▶ BRIEF
Find the string "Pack" in the data, and copy out each line that has it.

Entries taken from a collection
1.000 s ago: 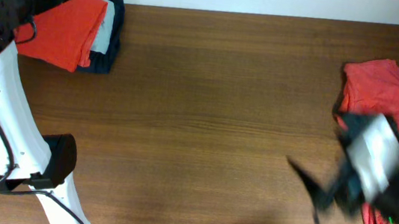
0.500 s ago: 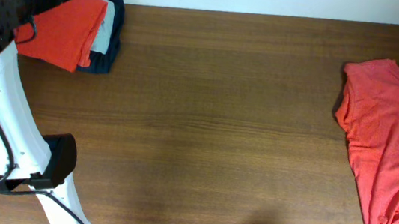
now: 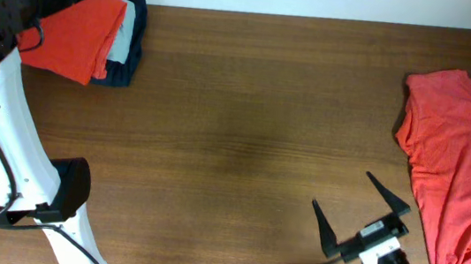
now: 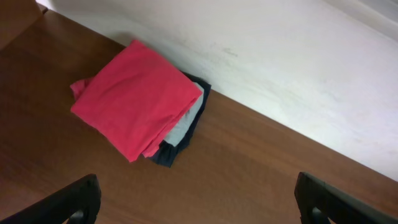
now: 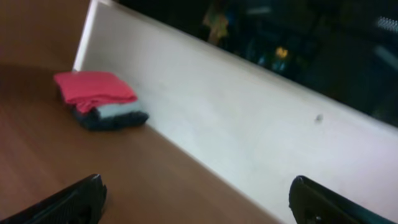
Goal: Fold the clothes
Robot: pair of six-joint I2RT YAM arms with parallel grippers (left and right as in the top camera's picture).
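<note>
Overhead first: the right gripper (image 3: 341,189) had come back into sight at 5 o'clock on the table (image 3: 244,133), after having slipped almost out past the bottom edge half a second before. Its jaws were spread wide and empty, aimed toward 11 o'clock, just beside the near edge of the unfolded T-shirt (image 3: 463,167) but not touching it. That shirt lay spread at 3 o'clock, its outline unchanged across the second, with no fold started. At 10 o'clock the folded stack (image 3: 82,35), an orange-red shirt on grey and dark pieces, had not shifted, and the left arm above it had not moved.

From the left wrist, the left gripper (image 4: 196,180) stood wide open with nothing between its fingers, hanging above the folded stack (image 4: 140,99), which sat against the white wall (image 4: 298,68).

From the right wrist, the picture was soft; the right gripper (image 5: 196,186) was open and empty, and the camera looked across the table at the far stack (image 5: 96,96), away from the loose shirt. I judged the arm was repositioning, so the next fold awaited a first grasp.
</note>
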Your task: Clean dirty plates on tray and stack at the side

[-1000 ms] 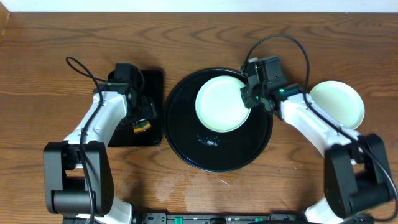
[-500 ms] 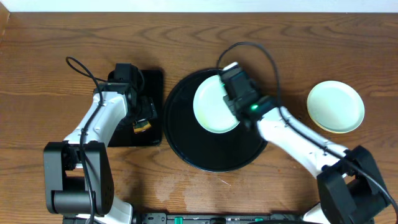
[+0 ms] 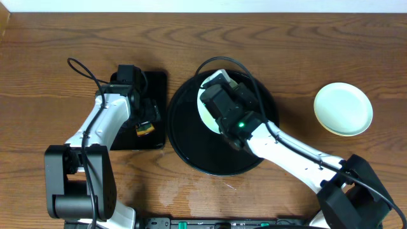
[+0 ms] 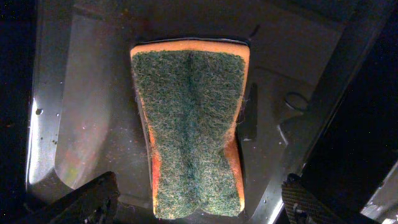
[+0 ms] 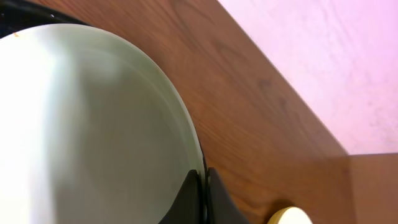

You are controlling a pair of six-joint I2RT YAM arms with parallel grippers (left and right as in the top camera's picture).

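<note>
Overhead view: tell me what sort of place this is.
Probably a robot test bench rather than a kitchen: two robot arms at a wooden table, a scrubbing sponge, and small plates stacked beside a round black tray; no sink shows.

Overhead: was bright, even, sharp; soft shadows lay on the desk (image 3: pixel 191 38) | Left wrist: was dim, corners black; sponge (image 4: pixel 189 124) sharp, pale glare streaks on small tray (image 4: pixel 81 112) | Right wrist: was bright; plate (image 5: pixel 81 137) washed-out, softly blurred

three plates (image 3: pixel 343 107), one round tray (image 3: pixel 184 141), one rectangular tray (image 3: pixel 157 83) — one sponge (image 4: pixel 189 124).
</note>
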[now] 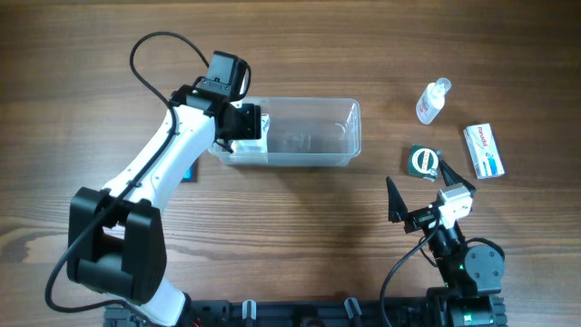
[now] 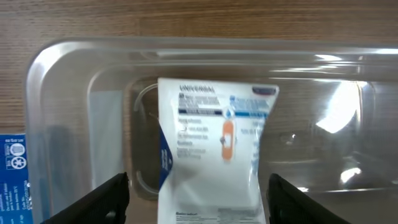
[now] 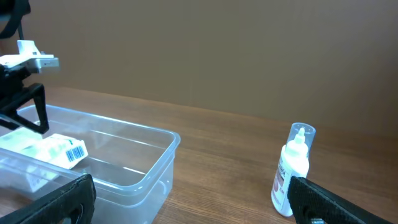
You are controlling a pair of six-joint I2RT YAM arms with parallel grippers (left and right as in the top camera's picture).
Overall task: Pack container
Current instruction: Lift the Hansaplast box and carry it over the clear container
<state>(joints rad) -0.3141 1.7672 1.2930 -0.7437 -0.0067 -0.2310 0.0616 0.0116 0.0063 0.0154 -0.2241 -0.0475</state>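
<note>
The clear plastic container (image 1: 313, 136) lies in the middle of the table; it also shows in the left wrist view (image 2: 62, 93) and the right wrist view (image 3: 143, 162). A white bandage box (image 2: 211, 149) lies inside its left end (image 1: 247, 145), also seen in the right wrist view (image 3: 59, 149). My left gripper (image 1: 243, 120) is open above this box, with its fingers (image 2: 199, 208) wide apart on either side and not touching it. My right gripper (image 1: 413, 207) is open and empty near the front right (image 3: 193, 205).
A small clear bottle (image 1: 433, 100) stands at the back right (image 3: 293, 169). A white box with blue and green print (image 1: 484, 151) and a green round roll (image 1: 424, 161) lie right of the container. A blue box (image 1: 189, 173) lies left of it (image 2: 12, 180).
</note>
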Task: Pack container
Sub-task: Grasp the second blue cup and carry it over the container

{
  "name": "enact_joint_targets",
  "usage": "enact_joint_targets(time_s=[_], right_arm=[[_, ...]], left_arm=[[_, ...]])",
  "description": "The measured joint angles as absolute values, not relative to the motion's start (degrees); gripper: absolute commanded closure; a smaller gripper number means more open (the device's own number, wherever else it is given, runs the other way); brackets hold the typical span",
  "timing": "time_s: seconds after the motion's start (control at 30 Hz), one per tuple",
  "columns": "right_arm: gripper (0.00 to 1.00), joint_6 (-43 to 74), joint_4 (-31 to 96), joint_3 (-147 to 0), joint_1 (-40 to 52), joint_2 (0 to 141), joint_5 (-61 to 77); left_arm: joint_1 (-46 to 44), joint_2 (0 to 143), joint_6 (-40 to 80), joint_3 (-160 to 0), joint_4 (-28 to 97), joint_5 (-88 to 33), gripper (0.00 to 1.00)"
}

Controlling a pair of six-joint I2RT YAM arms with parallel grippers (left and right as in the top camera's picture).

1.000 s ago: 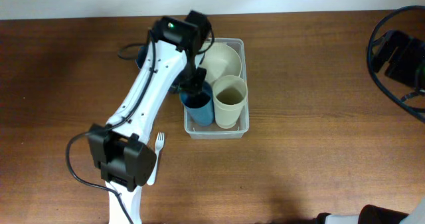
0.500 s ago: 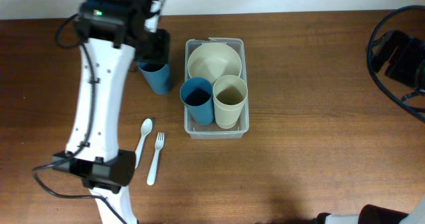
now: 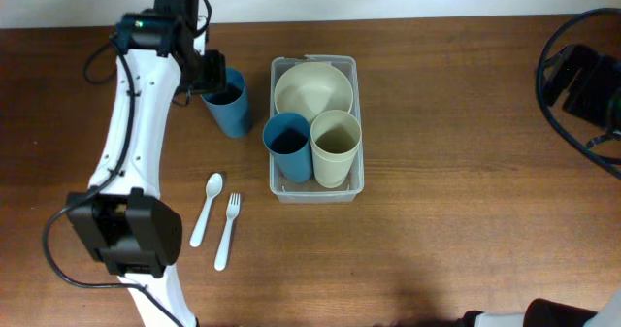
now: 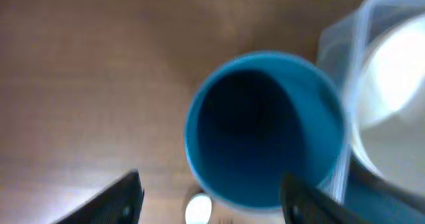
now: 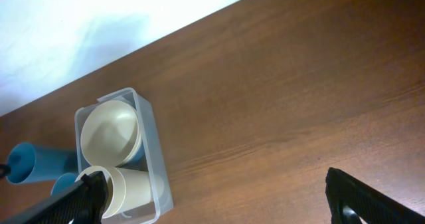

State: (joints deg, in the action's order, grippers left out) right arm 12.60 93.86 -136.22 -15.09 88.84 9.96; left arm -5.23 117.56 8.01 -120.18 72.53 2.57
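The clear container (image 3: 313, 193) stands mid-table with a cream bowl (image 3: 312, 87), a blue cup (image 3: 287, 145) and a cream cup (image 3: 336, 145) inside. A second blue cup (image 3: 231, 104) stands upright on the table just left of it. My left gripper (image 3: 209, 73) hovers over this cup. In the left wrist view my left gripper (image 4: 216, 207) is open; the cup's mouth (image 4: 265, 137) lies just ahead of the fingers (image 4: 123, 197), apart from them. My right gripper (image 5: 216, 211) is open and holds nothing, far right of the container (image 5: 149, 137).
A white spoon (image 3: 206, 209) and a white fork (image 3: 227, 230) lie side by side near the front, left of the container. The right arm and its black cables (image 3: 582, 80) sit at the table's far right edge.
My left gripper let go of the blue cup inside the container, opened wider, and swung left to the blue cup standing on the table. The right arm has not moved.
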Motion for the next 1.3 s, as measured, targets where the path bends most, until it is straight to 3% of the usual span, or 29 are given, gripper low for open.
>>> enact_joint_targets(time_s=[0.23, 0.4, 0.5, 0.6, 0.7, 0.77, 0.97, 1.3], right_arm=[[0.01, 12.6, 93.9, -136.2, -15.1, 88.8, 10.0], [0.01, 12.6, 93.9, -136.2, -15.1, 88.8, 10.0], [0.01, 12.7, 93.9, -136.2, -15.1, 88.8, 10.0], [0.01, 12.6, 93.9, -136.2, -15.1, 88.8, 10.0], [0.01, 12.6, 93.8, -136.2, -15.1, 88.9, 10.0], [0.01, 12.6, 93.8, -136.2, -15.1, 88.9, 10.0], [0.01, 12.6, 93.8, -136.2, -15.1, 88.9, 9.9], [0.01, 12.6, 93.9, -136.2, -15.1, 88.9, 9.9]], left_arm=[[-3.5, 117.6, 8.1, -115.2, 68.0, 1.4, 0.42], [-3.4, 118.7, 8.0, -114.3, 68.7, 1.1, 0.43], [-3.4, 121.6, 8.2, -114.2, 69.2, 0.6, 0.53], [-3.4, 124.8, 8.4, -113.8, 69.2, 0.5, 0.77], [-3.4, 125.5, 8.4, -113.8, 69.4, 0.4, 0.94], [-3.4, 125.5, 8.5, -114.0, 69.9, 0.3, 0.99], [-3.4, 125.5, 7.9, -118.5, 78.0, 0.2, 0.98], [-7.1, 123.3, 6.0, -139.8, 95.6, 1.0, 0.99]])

▶ ANSWER SECTION
Overall task: Pack container
Task: Pack container

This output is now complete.